• **About this task**: Word for word, restate all of the data shown below.

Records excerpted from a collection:

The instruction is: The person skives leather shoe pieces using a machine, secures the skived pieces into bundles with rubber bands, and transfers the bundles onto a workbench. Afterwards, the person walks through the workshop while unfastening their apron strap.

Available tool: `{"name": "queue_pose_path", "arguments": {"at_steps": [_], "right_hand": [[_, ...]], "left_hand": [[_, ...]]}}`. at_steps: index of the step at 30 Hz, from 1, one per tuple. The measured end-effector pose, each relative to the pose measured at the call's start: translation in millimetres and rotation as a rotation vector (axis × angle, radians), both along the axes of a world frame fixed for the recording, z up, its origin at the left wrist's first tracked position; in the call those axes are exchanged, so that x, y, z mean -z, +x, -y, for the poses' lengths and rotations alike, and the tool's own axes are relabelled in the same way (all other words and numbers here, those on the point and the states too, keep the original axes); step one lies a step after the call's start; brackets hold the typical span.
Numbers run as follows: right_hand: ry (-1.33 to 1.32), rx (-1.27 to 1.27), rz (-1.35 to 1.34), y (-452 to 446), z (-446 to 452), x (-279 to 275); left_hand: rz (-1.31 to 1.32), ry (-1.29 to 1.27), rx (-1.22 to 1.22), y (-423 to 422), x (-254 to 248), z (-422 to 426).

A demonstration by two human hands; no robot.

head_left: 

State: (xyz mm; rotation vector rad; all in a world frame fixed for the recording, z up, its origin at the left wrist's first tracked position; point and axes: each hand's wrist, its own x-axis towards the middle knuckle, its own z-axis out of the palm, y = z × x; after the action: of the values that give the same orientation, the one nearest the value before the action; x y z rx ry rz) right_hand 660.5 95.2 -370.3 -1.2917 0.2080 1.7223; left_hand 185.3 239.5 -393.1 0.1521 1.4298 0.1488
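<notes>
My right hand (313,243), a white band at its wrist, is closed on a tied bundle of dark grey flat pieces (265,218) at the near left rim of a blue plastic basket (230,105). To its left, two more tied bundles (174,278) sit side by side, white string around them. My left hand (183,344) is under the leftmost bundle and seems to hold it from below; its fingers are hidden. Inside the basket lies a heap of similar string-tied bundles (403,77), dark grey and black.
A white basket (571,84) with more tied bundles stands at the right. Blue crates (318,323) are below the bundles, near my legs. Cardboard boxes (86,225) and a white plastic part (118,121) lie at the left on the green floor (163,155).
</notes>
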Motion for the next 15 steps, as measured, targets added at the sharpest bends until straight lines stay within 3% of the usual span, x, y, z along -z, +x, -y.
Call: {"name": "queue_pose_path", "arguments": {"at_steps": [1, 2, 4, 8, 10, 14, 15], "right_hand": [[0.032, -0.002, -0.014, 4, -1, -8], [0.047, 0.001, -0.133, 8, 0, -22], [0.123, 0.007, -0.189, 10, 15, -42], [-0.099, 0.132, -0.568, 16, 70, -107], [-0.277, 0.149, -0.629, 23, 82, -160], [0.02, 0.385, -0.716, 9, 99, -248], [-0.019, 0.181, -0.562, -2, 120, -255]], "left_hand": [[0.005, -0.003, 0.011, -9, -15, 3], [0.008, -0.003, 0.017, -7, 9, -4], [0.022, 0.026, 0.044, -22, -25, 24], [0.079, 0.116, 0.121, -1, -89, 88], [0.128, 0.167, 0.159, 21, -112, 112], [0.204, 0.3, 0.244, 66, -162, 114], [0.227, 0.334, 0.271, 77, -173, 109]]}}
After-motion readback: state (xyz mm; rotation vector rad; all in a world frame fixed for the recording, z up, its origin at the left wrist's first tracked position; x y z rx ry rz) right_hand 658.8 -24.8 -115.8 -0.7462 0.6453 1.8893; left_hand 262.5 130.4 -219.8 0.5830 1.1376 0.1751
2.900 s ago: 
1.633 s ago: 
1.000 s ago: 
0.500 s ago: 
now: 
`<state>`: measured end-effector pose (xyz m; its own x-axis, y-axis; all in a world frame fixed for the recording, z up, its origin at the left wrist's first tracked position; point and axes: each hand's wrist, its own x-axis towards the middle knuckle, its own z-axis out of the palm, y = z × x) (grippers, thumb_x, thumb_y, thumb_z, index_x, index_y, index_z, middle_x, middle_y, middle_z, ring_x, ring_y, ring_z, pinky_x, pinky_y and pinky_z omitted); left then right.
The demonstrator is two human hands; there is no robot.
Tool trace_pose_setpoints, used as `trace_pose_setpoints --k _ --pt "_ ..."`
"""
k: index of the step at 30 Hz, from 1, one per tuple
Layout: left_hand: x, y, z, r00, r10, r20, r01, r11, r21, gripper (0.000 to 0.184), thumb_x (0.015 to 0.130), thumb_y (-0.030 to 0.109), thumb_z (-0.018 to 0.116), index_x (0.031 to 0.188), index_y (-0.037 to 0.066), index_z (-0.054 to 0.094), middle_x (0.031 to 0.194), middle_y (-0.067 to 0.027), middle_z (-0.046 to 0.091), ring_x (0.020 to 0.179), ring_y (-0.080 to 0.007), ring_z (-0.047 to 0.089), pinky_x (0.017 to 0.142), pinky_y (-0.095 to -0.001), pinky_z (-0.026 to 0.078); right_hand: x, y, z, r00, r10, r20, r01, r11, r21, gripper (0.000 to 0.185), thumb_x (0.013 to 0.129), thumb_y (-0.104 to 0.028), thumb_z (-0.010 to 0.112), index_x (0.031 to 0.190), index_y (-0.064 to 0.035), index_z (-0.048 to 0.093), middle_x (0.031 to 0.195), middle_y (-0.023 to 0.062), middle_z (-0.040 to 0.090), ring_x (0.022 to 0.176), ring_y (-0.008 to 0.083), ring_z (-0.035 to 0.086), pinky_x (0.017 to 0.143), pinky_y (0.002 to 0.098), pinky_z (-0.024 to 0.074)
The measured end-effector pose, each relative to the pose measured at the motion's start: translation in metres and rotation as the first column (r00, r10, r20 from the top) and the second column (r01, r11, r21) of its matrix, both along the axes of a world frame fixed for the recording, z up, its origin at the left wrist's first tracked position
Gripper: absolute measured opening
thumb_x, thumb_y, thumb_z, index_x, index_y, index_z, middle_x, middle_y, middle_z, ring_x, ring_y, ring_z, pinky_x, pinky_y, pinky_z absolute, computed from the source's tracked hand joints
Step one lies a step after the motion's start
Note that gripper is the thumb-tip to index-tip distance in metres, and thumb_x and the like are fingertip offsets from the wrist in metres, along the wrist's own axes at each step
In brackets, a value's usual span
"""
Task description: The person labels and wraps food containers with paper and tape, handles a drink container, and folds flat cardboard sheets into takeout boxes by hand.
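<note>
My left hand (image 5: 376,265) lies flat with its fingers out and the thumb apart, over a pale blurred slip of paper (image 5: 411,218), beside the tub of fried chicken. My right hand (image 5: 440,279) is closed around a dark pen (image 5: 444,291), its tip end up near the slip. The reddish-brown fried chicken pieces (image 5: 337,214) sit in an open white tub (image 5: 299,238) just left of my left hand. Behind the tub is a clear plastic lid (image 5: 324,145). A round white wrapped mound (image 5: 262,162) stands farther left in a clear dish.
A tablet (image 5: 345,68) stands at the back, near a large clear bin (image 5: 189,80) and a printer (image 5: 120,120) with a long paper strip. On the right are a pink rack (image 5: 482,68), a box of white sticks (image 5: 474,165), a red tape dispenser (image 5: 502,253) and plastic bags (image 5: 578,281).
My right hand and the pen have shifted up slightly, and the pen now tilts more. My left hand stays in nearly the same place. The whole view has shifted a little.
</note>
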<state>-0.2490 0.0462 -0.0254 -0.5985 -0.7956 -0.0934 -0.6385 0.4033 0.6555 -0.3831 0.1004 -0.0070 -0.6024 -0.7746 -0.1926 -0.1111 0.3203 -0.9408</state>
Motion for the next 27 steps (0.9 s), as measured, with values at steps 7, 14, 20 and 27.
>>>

• **Answer space**:
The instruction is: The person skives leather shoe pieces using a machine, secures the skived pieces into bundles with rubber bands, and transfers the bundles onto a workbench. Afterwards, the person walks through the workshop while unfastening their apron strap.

Available tool: `{"name": "queue_pose_path", "arguments": {"at_steps": [_], "right_hand": [[_, ...]], "left_hand": [[_, ...]]}}`. at_steps: index of the step at 30 Hz, from 1, one per tuple. The measured end-effector pose, each relative to the pose measured at the call's start: translation in millimetres and rotation as a rotation vector (axis × angle, radians), both along the axes of a world frame fixed for the recording, z up, its origin at the left wrist's first tracked position; in the call those axes are exchanged, so that x, y, z mean -z, +x, -y, for the poses' lengths and rotations alike, and the tool's own axes are relabelled in the same way (all other words and numbers here, those on the point and the states too, keep the original axes); step one lies a step after the call's start; brackets hold the typical span.
Numbers run as follows: right_hand: ry (-1.33 to 1.32), rx (-1.27 to 1.27), rz (-1.35 to 1.34), y (-452 to 446), z (-446 to 452), x (-279 to 275); left_hand: rz (-1.31 to 1.32), ry (-1.29 to 1.27), rx (-1.22 to 1.22), y (-423 to 422), x (-254 to 248), z (-422 to 426).

A demonstration by two human hands; no robot.

head_left: 

State: (xyz mm; rotation vector rad; all in a world frame fixed for the recording, z up, its origin at the left wrist's first tracked position; point and axes: each hand's wrist, its own x-axis towards the middle knuckle, its own z-axis out of the palm, y = z × x; after the action: of the values that give the same orientation, the one nearest the value before the action; x y z rx ry rz) right_hand 660.5 95.2 -370.3 -1.2917 0.2080 1.7223; left_hand 185.3 239.5 -393.1 0.1521 1.4298 0.1488
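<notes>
My right hand (313,243), a white band at its wrist, is closed on a tied bundle of dark grey flat pieces (265,218) at the near left rim of a blue plastic basket (230,105). To its left, two more tied bundles (174,278) sit side by side, white string around them. My left hand (183,344) is under the leftmost bundle and seems to hold it from below; its fingers are hidden. Inside the basket lies a heap of similar string-tied bundles (403,77), dark grey and black.
A white basket (571,84) with more tied bundles stands at the right. Blue crates (318,323) are below the bundles, near my legs. Cardboard boxes (86,225) and a white plastic part (118,121) lie at the left on the green floor (163,155).
</notes>
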Motion for the next 15 steps, as measured, targets added at the sharpest bends until straight lines stay within 3% of the usual span, x, y, z along -z, +x, -y.
Call: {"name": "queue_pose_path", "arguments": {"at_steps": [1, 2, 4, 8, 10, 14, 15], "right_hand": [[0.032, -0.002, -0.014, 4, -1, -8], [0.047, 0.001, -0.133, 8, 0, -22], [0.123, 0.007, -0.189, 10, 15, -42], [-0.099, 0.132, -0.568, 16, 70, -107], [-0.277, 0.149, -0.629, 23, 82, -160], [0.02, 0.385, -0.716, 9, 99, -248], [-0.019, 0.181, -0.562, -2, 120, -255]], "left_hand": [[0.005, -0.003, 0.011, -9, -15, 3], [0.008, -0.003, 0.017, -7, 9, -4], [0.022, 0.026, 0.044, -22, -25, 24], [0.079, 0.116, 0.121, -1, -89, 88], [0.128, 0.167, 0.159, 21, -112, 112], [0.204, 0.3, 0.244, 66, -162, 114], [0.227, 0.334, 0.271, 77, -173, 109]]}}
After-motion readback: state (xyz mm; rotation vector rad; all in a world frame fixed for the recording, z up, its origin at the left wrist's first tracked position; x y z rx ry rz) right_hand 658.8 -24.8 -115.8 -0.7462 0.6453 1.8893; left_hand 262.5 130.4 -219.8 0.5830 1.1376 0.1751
2.900 s ago: 
1.633 s ago: 
1.000 s ago: 
0.500 s ago: 
now: 
`<state>`: measured end-effector pose (xyz m; its own x-axis, y-axis; all in a world frame fixed for the recording, z up, its origin at the left wrist's first tracked position; point and axes: each hand's wrist, its own x-axis towards the middle knuckle, its own z-axis out of the palm, y = z × x) (grippers, thumb_x, thumb_y, thumb_z, index_x, index_y, index_z, middle_x, middle_y, middle_z, ring_x, ring_y, ring_z, pinky_x, pinky_y and pinky_z omitted); left then right.
The demonstrator is two human hands; there is no robot.
Tool trace_pose_setpoints, used as `trace_pose_setpoints --k _ --pt "_ ..."`
"""
k: index of the step at 30 Hz, from 1, one per tuple
Layout: left_hand: x, y, z, r00, r10, r20, r01, r11, r21, gripper (0.000 to 0.184), thumb_x (0.015 to 0.130), thumb_y (-0.030 to 0.109), thumb_z (-0.018 to 0.116), index_x (0.031 to 0.188), index_y (-0.037 to 0.066), index_z (-0.054 to 0.094), middle_x (0.031 to 0.194), middle_y (-0.067 to 0.027), middle_z (-0.046 to 0.091), ring_x (0.020 to 0.179), ring_y (-0.080 to 0.007), ring_z (-0.047 to 0.089), pinky_x (0.017 to 0.142), pinky_y (-0.095 to -0.001), pinky_z (-0.026 to 0.078); right_hand: x, y, z, r00, r10, r20, r01, r11, r21, gripper (0.000 to 0.185), thumb_x (0.013 to 0.129), thumb_y (-0.104 to 0.028), thumb_z (-0.010 to 0.112), index_x (0.031 to 0.190), index_y (-0.064 to 0.035), index_z (-0.048 to 0.093), middle_x (0.031 to 0.195), middle_y (-0.023 to 0.062), middle_z (-0.040 to 0.090), ring_x (0.022 to 0.176), ring_y (-0.008 to 0.083), ring_z (-0.035 to 0.086), pinky_x (0.017 to 0.143), pinky_y (0.002 to 0.098), pinky_z (-0.024 to 0.074)
The measured end-effector pose, each relative to the pose measured at the motion's start: translation in metres and rotation as the first column (r00, r10, r20 from the top) and the second column (r01, r11, r21) of its matrix, both along the axes of a world frame fixed for the recording, z up, its origin at the left wrist's first tracked position
Gripper: absolute measured opening
thumb_x, thumb_y, thumb_z, index_x, index_y, index_z, middle_x, middle_y, middle_z, ring_x, ring_y, ring_z, pinky_x, pinky_y, pinky_z absolute, computed from the source's tracked hand joints
Step one lies a step after the motion's start
Note that gripper is the thumb-tip to index-tip distance in metres, and thumb_x and the like are fingertip offsets from the wrist in metres, along the wrist's own axes at each step
In brackets, a value's usual span
"""
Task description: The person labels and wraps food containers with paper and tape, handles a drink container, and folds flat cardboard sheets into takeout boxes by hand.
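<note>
My left hand (image 5: 376,265) lies flat with its fingers out and the thumb apart, over a pale blurred slip of paper (image 5: 411,218), beside the tub of fried chicken. My right hand (image 5: 440,279) is closed around a dark pen (image 5: 444,291), its tip end up near the slip. The reddish-brown fried chicken pieces (image 5: 337,214) sit in an open white tub (image 5: 299,238) just left of my left hand. Behind the tub is a clear plastic lid (image 5: 324,145). A round white wrapped mound (image 5: 262,162) stands farther left in a clear dish.
A tablet (image 5: 345,68) stands at the back, near a large clear bin (image 5: 189,80) and a printer (image 5: 120,120) with a long paper strip. On the right are a pink rack (image 5: 482,68), a box of white sticks (image 5: 474,165), a red tape dispenser (image 5: 502,253) and plastic bags (image 5: 578,281).
My right hand and the pen have shifted up slightly, and the pen now tilts more. My left hand stays in nearly the same place. The whole view has shifted a little.
</note>
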<state>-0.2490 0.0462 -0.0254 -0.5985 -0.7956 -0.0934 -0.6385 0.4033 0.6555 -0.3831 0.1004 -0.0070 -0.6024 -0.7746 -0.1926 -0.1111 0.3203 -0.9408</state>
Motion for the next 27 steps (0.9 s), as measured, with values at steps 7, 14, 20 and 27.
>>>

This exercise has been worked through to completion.